__Task statement__: In the listing that follows, the range to quote begins at the line that has "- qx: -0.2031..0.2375" and ends after the line that has "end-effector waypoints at"; quote it verbatim and add nothing.

====== Excerpted data ======

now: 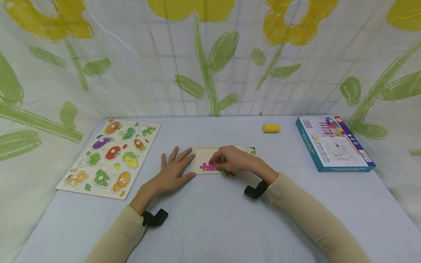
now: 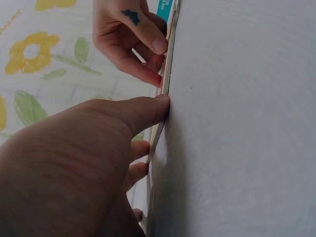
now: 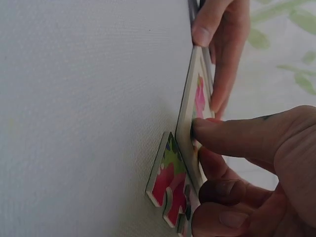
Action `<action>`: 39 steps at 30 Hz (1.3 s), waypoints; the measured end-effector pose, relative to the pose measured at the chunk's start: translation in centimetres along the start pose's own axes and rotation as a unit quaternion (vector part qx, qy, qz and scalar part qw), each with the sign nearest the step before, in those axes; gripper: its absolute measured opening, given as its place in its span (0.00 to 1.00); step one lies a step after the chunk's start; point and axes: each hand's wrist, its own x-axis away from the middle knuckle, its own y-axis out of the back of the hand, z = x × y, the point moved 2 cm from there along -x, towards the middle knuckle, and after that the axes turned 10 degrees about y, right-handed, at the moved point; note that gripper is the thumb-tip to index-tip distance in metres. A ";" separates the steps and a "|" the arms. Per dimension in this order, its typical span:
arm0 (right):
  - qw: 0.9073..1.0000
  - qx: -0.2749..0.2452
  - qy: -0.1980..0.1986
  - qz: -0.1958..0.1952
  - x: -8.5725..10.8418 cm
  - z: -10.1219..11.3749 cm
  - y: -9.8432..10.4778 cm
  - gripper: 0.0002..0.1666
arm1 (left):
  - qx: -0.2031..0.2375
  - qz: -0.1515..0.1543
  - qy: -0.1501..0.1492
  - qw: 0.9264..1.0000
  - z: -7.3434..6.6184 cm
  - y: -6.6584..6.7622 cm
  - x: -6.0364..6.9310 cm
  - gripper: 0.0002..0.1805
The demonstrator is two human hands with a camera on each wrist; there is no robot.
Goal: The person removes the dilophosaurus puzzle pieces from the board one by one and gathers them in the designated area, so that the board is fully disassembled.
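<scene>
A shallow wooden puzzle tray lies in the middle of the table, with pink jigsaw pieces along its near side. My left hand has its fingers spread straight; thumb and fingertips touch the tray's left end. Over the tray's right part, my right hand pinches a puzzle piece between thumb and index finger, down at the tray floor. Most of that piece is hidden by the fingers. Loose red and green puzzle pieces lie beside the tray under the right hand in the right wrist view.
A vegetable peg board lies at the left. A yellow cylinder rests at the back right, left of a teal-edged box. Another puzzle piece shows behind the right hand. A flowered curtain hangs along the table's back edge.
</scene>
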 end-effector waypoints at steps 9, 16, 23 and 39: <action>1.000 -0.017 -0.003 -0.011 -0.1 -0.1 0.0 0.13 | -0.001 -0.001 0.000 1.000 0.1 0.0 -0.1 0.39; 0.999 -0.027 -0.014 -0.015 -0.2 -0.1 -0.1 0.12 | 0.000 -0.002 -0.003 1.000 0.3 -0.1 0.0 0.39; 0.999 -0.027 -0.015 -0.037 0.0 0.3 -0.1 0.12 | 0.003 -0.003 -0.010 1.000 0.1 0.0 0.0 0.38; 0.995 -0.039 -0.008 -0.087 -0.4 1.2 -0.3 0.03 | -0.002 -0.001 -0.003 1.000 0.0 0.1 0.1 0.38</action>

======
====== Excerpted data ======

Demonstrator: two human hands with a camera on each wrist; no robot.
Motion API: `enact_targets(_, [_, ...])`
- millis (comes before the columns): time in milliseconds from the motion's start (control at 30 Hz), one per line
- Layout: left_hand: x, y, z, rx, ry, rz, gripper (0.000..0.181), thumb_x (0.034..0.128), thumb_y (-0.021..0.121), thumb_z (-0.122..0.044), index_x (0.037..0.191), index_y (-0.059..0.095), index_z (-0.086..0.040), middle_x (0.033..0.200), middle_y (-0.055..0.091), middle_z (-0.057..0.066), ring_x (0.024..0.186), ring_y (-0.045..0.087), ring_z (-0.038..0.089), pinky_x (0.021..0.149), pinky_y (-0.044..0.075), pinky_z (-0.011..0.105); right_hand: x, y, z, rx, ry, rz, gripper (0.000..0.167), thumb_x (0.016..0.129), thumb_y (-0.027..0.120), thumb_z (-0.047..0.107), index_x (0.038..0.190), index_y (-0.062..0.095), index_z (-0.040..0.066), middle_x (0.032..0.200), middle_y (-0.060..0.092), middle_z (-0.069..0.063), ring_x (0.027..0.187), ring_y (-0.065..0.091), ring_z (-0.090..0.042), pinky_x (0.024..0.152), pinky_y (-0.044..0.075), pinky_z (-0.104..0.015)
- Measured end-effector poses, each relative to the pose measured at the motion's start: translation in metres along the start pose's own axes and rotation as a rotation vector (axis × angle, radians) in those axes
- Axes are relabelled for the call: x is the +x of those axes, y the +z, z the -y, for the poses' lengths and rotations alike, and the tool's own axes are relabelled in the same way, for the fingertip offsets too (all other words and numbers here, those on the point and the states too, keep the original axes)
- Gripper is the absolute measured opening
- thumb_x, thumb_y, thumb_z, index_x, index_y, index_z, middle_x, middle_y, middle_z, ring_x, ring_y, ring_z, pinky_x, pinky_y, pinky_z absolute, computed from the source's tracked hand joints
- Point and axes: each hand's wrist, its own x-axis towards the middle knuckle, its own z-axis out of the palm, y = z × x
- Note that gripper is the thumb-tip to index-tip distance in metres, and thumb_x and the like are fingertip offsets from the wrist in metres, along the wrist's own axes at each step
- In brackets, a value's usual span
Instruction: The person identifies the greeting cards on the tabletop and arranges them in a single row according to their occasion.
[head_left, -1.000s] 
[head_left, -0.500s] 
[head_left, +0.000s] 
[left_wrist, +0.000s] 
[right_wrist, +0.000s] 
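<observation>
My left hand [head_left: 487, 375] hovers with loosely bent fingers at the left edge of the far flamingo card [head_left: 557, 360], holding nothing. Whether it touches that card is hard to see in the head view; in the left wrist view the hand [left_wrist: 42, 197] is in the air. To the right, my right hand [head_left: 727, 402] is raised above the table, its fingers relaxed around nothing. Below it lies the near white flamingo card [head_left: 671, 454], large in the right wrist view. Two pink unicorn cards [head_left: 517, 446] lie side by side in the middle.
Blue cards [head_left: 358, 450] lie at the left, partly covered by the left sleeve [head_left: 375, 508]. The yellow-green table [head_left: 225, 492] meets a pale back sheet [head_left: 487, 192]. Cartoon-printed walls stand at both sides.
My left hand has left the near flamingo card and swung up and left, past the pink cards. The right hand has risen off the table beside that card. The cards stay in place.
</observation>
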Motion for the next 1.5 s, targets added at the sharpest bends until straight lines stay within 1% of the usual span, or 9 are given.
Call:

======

__Task solution__:
  - qx: -0.2031..0.2375
  - qz: -0.1515..0.1543
  - qy: -0.1501..0.1492
  - qw: 0.9264..1.0000
  - z: -7.3434..6.6184 cm
  - y: -6.6584..6.7622 cm
  - x: -6.0364..6.9310 cm
  - gripper: 0.0002..0.1805
The demonstrator is two human hands with a camera on each wrist; there is no robot.
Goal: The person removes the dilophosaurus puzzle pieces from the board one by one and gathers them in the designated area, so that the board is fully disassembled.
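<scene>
A shallow wooden puzzle tray lies in the middle of the table, with pink jigsaw pieces along its near side. My left hand has its fingers spread straight; thumb and fingertips touch the tray's left end. Over the tray's right part, my right hand pinches a puzzle piece between thumb and index finger, down at the tray floor. Most of that piece is hidden by the fingers. Loose red and green puzzle pieces lie beside the tray under the right hand in the right wrist view.
A vegetable peg board lies at the left. A yellow cylinder rests at the back right, left of a teal-edged box. Another puzzle piece shows behind the right hand. A flowered curtain hangs along the table's back edge.
</scene>
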 end-effector waypoints at steps 9, 16, 23 and 39: <action>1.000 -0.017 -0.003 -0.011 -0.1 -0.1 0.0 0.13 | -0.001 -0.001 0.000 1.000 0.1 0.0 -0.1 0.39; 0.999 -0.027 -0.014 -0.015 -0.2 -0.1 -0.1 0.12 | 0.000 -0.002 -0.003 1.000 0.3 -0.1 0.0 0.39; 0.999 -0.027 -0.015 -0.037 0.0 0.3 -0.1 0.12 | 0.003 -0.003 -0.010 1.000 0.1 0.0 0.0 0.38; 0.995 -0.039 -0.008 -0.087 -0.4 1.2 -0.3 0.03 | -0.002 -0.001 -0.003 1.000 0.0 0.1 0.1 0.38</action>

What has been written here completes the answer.